Led by Carl M. Zipser, MD, of University Hospital Zurich and University of Zurich, the researchers conducted a pragmatic prospective cohort study of adults admitted to a tertiary care center. Delirium was diagnosed according to the Delirium Observation Screening Scale (DOS), the Intensive Care Delirium Screening Checklist (ICDSC), or the Diagnostic and Statistical Manual 5 (DSM-5) relevant parameters of the electronic Patients’ Assessment-Acute Care questionnaire.
Out of 27,026 individuals included, 5,313 (19.7%) had delirium at least once while in the hospital. These individuals were nearly 90% less likely to return home and were more than four times as likely to be transferred to an acute rehabilitation facility, nursing home, or outside hospital. The adjusted risk of mortality was 30 times higher in these individuals.

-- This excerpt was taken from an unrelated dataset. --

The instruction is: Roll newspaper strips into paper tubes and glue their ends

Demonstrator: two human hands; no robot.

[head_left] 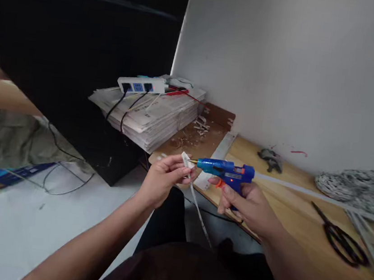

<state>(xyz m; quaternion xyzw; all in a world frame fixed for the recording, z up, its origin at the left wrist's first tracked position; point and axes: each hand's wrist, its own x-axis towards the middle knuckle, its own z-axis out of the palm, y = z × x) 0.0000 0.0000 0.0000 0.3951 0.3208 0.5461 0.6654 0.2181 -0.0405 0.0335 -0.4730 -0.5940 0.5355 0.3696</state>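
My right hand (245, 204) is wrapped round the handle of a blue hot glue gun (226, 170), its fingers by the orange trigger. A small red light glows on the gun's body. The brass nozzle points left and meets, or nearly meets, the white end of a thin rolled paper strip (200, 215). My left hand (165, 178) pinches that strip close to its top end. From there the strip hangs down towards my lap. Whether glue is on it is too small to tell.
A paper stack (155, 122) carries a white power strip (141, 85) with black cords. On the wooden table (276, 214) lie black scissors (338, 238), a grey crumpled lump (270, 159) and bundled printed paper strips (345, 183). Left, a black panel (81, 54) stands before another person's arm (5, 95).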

“These findings support further research on the adverse consequences of delirium and call for implementation of prevention and management strategies,” the researchers said.
Source: Zipser CM, et al. Discharge Destinations of Delirious Patients: Findings From a Prospective Cohort Study of 27,026 Patients From a Large Health Care System [published online: February 13, 2022]. J Am Med Dir Assoc. DOI: https://doi.org/10.1016/j.jamda.2022.01.051.
Jeffrey S. Eisenberg, a freelance writer in the Philadelphia area, compiled this report.